### Material shown

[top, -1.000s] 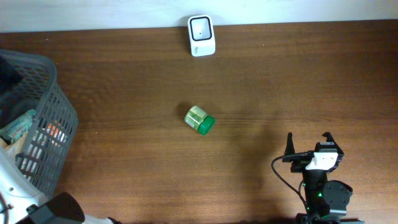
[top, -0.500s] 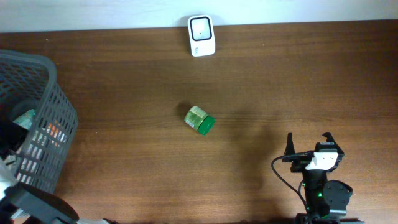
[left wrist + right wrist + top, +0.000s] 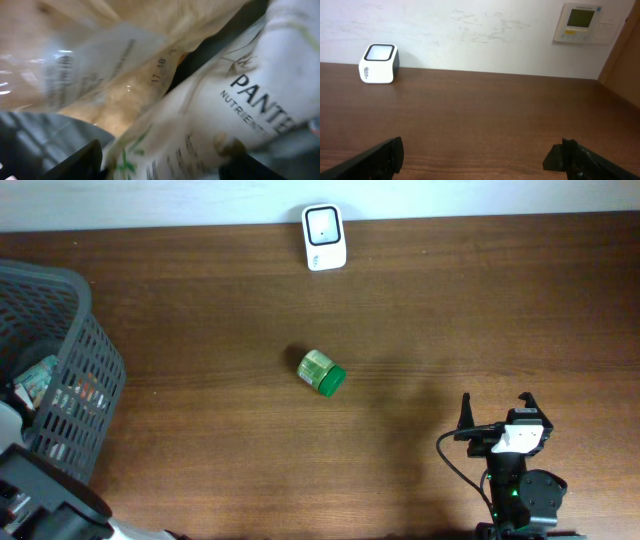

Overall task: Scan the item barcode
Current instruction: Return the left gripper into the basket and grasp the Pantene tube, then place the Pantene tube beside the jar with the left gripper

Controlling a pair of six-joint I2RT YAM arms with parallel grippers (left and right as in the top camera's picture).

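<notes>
Your left gripper (image 3: pixel 163 153) is down in the basket (image 3: pixel 62 350) to fetch the white shampoo packet (image 3: pixel 240 100) lying between its part-open jaws, grip unclear, while your right gripper (image 3: pixel 479 156) rests wide open, empty, scanner (image 3: pixel 379 63) ahead-left.

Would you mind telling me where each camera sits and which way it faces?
Overhead: above the table, facing straight down at basket, jar, scanner; right gripper shows.
Left wrist: in the basket, close on a Pantene sachet; its fingers show.
Right wrist: low over the table, facing the wall; its fingers show.
Shared: overhead and right wrist both see the scanner.
</notes>
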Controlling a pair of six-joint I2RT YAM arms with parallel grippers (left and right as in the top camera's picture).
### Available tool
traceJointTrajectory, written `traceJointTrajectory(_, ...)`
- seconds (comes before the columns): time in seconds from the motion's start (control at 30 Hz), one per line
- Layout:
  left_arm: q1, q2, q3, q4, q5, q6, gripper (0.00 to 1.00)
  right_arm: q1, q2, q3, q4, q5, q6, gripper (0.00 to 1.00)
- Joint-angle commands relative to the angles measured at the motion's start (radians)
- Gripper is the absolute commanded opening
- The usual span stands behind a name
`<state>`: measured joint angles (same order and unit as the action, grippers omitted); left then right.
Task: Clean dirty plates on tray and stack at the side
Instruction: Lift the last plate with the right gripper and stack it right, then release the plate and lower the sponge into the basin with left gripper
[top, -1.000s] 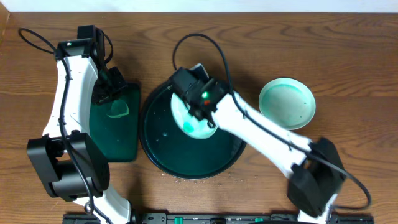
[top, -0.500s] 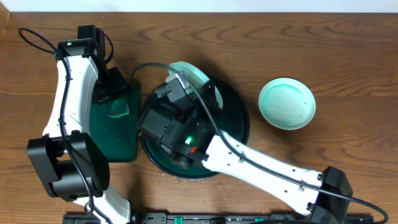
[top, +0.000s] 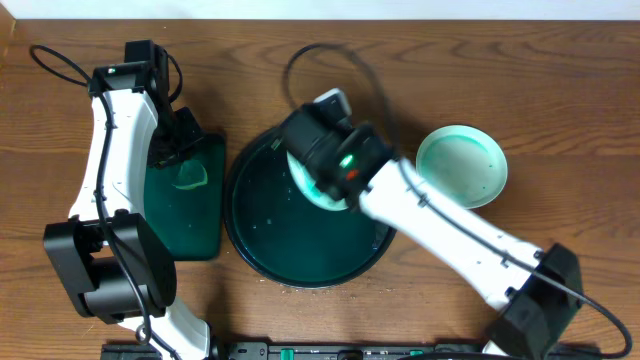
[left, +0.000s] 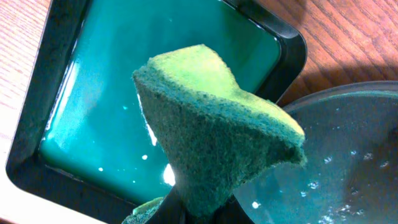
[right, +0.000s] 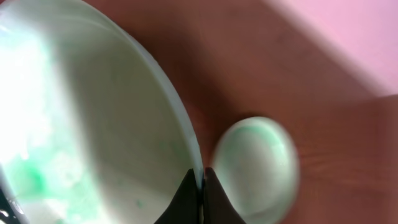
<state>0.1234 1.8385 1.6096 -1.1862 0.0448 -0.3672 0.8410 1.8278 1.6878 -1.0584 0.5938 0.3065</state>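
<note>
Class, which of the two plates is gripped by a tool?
The green-smeared plate over the black tray, its rim pinched by the right tool. The other plate lies free on the table, right of the tray.

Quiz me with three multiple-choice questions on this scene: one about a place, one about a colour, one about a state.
1. Where is the free mint plate? A on the table right of the black tray; B inside that tray; C in the green tray.
2. What colour is the sponge? A pink; B green; C white.
3. The right gripper is: A open, empty; B out of view; C shut on a plate's rim.
Answers: A, it lies on wood beside the tray; B, green in the left wrist view; C, it pinches the held plate's rim.
</note>
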Motion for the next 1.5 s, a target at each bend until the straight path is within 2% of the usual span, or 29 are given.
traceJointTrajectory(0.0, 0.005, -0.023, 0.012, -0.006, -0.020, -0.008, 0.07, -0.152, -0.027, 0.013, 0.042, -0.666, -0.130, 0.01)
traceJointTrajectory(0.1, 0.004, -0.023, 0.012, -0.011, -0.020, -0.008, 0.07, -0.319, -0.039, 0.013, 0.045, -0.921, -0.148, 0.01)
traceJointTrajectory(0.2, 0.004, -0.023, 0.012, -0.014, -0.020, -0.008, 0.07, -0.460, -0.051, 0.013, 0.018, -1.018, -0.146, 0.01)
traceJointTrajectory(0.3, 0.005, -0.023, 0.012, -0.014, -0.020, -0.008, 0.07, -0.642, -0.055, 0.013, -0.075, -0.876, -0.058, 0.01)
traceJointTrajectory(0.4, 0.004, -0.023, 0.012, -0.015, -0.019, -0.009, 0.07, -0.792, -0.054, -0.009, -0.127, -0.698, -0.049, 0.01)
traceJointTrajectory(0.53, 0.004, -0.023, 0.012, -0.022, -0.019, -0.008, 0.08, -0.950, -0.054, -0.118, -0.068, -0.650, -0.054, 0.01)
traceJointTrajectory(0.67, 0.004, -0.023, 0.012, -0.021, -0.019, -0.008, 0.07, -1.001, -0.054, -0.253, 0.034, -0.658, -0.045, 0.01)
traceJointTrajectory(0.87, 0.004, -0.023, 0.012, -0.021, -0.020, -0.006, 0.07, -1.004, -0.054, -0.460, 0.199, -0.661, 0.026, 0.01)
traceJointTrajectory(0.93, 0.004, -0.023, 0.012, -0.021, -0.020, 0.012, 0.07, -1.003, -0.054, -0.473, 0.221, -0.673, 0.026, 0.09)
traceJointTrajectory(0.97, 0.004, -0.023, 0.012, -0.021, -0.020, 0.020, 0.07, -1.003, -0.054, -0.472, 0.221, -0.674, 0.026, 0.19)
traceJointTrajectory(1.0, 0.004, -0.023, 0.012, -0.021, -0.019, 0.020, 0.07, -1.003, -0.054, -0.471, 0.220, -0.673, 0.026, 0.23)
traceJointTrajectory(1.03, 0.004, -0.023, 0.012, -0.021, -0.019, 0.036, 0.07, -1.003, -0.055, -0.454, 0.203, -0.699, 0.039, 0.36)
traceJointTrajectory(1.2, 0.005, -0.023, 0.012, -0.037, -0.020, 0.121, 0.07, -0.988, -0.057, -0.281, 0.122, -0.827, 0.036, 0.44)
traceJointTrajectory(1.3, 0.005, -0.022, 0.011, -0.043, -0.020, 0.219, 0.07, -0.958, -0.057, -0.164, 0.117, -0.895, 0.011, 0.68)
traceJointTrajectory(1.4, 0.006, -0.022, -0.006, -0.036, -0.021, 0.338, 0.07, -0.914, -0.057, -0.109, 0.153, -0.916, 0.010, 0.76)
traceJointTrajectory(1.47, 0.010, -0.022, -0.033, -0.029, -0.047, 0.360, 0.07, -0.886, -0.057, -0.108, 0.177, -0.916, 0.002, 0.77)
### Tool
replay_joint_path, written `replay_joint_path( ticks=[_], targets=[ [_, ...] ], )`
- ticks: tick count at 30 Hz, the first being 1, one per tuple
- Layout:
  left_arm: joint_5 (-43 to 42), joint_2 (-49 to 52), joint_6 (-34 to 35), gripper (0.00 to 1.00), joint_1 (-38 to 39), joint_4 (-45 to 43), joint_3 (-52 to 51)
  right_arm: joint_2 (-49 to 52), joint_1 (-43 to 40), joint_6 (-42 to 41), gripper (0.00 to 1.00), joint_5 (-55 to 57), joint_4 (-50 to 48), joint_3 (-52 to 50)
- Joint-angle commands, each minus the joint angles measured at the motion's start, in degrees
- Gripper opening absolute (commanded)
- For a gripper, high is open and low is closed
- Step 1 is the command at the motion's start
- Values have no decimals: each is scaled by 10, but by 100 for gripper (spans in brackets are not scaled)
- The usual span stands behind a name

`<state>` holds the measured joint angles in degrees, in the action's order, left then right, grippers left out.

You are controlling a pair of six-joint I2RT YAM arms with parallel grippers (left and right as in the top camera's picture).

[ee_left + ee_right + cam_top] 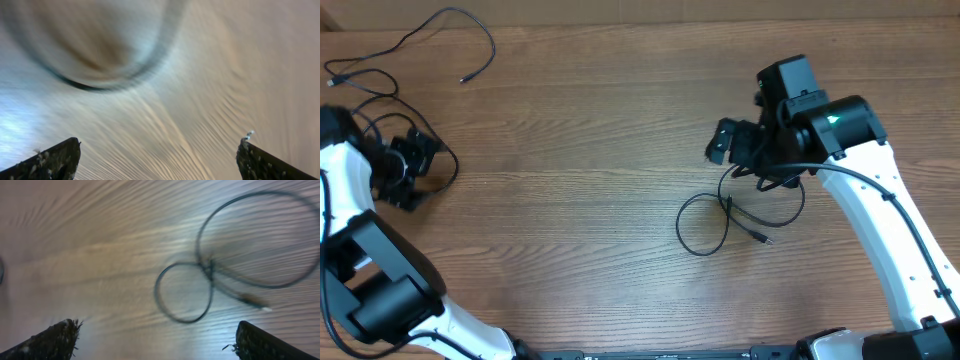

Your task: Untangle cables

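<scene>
One thin black cable [705, 228] lies in two loops right of centre, with a plug end [761, 239]. In the right wrist view its loops [210, 280] lie ahead of the fingers. My right gripper [740, 150] is open and empty, above the far side of that cable. A second thin black cable [450, 40] trails loosely at the far left corner. My left gripper [405, 165] is open and empty at the left edge. The left wrist view is blurred and shows a dark cable arc [100, 80] on the wood.
The wooden table [580, 200] fills the view. A thicker black wire [445, 170] loops round the left arm. The white arm links stand at the near left [380, 280] and near right [890, 250].
</scene>
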<state>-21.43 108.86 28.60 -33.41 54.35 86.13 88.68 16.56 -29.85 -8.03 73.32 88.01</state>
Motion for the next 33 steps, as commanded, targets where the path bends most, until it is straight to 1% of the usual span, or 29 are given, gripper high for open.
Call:
replay_joint_path(
  ticks=[1,3,6,9,13,14,15,17,20,22,26,27,29,30,33],
  targets=[
    [-85,-56,-101,99,80,21,19,2,-46,-23,100,45,-6,3],
    [-86,-58,-134,99,135,36,19,2,-75,-23,100,45,-5,3],
    [-84,-52,-163,100,231,43,13,2,-115,-23,100,45,11,3],
    [-84,-46,-164,100,327,41,6,2,-146,-23,100,46,41,3],
    [-77,-26,-164,100,446,13,6,2,-160,-23,100,46,59,3],
    [-68,-20,-161,100,471,2,6,2,-160,-23,100,46,61,3],
    [-24,-3,-157,94,524,-25,6,2,-160,-23,100,45,62,3],
    [12,17,-157,91,567,-45,6,2,-159,-23,100,45,65,3],
    [19,47,-163,88,613,-61,6,2,-159,-23,100,45,68,3],
    [22,67,-184,88,639,-73,6,2,-159,-23,100,45,68,3],
    [31,95,-201,87,670,-90,6,2,-159,-23,100,45,68,3],
    [27,104,-216,83,680,-97,6,2,-159,-23,100,45,68,3],
    [26,111,-246,82,690,-104,6,2,-159,-23,100,45,67,3],
    [35,118,-269,79,699,-110,6,2,-159,-23,100,45,66,3],
    [75,126,-269,74,710,-111,6,2,-159,-23,100,45,66,3]
  ],
)
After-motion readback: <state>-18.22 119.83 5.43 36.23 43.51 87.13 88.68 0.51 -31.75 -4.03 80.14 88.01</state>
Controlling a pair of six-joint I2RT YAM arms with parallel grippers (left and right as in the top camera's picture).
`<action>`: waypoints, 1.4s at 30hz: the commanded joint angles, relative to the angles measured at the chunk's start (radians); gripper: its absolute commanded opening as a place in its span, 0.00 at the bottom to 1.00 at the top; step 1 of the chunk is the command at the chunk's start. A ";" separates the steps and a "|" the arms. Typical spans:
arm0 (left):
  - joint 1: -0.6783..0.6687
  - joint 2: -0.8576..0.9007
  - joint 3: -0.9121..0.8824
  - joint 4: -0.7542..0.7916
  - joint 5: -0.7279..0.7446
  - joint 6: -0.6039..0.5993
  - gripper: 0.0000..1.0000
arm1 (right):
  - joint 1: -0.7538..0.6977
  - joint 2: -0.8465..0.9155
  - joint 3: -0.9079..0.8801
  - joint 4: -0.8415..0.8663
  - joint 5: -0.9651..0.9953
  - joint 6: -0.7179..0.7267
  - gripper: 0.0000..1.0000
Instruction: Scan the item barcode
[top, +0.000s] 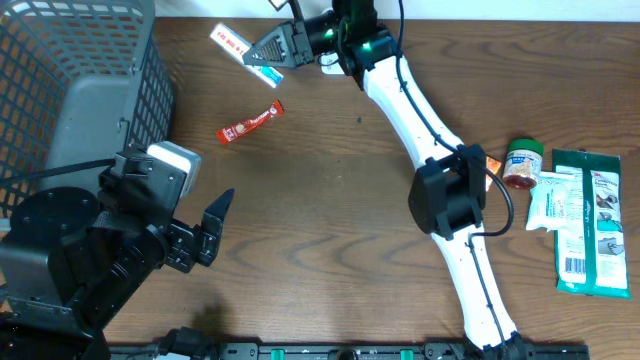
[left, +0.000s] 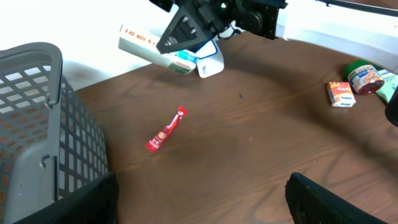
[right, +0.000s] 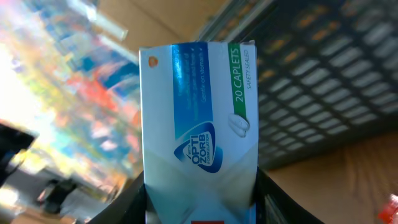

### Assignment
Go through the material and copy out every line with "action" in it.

### Reply
`<state>`: measured joint angles (same order and unit as the action, grippers omitted); left then right.
`<state>` holds the measured joint angles in degrees, in the action's order, left then right, grippers left out.
`<action>`: waypoints, 1.4s at 30hz: the commanded joint angles, relative to the angles measured at the chunk's start (radians); gripper: its absolute commanded opening as a place in its span, 0.00 at the bottom to 1.00 at the top; step 1 of the chunk is the command at the chunk's start. A ";" separates the steps and a "|" the arms. Typical spans:

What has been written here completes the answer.